**COLLECTED MATERIAL**:

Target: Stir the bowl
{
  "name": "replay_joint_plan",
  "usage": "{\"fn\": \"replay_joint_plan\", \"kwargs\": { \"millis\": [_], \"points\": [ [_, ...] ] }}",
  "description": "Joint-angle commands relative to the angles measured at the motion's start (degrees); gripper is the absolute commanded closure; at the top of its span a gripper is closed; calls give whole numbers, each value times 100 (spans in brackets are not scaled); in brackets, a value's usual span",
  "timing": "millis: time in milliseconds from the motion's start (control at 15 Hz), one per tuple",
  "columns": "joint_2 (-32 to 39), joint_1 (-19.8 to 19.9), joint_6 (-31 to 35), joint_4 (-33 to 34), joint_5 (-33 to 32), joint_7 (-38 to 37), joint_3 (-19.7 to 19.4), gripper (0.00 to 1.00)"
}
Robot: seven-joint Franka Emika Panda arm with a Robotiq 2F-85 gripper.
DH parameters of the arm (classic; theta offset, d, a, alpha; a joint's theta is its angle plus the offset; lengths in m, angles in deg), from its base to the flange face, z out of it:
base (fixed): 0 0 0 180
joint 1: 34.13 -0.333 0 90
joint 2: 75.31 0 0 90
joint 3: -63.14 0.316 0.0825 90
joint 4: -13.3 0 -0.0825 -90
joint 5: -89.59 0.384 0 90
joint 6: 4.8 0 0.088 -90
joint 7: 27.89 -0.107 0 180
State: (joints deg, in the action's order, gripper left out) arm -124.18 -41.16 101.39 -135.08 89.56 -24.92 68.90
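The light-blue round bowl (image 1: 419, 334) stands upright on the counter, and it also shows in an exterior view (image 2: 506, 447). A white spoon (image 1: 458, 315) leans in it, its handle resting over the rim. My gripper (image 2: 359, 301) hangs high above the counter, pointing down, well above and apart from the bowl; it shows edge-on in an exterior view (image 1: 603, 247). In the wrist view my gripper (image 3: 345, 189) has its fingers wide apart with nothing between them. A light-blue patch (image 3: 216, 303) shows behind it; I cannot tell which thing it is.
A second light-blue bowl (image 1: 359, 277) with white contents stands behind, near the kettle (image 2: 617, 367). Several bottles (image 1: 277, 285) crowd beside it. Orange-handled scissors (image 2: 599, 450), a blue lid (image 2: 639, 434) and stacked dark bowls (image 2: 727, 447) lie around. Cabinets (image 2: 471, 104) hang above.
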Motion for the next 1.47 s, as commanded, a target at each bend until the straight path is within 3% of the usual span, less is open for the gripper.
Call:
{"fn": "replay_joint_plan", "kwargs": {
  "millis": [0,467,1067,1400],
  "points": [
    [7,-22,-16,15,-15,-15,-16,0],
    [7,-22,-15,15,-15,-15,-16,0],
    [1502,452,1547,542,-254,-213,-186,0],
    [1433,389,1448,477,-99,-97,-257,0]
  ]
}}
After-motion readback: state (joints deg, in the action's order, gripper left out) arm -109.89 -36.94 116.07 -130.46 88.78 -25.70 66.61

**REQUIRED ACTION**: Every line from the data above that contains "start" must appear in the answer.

**SOLUTION BELOW**:
  "description": "Joint-angle commands relative to the angles measured at the motion's start (degrees); gripper is the absolute commanded closure; at the top of its span a gripper is closed; calls give whole numbers, each value times 100 (spans in brackets are not scaled); in brackets, a value's usual span",
  "timing": "millis: time in milliseconds from the motion's start (control at 15 Hz), one per tuple",

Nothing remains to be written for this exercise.